Specialists in ERISA and Employee Benefits Law​

KLB Benefits

Neither a Borrower Nor a Lender Be—Unless It’s an Qualified Participant Loan

Qualified retirement plans must be very careful about lending plan assets. Loans from a plan to a disqualified person is generally a prohibited transaction under Code Section 4975 (a “PT”). A disqualified person includes the plan sponsor, so a loan by a plan to the employer (or by the employer to the plan) is a prohibited transaction subject to excise taxes.

However, there is a PT exemption for loans from the retirement plan to a plan participant or beneficiary, if certain conditions are met (a “Participant Loan”). The basic requirements for a Participant Loan are:

  • Nondiscrimination. Participant Loans must be available on a reasonably equivalent basis to all participants and beneficiaries.
  • Security. There must be adequate security for the Participant Loan. Specifically, they may not be made in an amount in excess of $50,000 or 50% of the participant’s account (whichever is less). In some cases, if permitted by the terms of the plan, collateral other than, or in addition to, the participant’s account balance may be applied.
  • Repayment Period. Participant Loans may not be made for a period longer than 5 years, unless the it is for the principal residence of the participant, in which case a longer, but still reasonable, repayment period may be offered.
  • Rate of Interest. The plan must charge a commercially reasonable rate of interest, commensurate with the interest rates charged by persons in the business of lending money under similar circumstances.
  • Level Amortization. Payments must be made pursuant to a level amortization schedule with payments made at least quarterly. There are exceptions for leaves of absence.
  • Written Loan Program. There must be a written loan program, either included in the plan document or through a separate loan policy.
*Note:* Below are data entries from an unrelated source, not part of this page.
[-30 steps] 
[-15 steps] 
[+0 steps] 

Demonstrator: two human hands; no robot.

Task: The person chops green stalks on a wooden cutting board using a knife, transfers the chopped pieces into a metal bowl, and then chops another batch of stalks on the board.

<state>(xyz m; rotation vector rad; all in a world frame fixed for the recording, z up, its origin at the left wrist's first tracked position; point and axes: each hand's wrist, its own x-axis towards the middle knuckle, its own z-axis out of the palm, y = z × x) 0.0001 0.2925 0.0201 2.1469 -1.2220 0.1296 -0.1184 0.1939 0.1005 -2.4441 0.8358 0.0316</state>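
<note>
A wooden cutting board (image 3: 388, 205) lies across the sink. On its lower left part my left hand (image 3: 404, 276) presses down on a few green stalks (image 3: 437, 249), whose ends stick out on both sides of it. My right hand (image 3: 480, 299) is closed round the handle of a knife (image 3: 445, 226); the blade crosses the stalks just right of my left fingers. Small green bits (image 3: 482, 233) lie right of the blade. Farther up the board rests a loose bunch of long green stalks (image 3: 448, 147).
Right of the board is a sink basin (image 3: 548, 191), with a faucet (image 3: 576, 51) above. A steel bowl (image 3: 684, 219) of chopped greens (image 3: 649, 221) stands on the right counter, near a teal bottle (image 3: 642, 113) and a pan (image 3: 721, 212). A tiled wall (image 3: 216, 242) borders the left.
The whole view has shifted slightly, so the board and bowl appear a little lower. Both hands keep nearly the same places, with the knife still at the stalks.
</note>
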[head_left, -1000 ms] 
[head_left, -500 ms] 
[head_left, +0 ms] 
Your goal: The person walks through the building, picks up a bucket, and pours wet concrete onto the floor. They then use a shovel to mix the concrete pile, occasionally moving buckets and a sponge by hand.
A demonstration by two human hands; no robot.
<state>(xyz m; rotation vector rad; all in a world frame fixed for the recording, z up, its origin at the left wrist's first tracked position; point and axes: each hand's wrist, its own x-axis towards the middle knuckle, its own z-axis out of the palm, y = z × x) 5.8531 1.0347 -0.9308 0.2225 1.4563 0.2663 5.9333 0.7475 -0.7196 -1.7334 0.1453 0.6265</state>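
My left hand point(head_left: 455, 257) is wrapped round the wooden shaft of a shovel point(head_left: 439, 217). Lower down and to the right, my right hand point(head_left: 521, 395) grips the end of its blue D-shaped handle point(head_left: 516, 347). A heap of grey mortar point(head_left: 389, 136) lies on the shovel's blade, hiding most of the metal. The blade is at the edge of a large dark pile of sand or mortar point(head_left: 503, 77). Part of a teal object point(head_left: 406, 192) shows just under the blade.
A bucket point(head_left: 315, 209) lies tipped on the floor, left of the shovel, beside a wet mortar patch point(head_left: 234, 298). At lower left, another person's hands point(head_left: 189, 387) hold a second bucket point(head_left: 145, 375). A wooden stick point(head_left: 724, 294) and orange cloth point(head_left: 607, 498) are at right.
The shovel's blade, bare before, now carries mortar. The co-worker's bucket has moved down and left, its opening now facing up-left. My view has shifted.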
If the exemption requirements are not satisfied, the loan is prohibited and is subject to the excise taxes under Code Section 4975, which can become significant, as the reportable PTs multiply with each passing year.

So, if contemplating any type of loan involving qualified plan assets, plan sponsors must make sure that the loan meets all of the requirements for the Participant Loan exemption, and if it does not, then stop right there and go no further. If in doubt, seek legal benefits counsel to review the proposed loan transaction.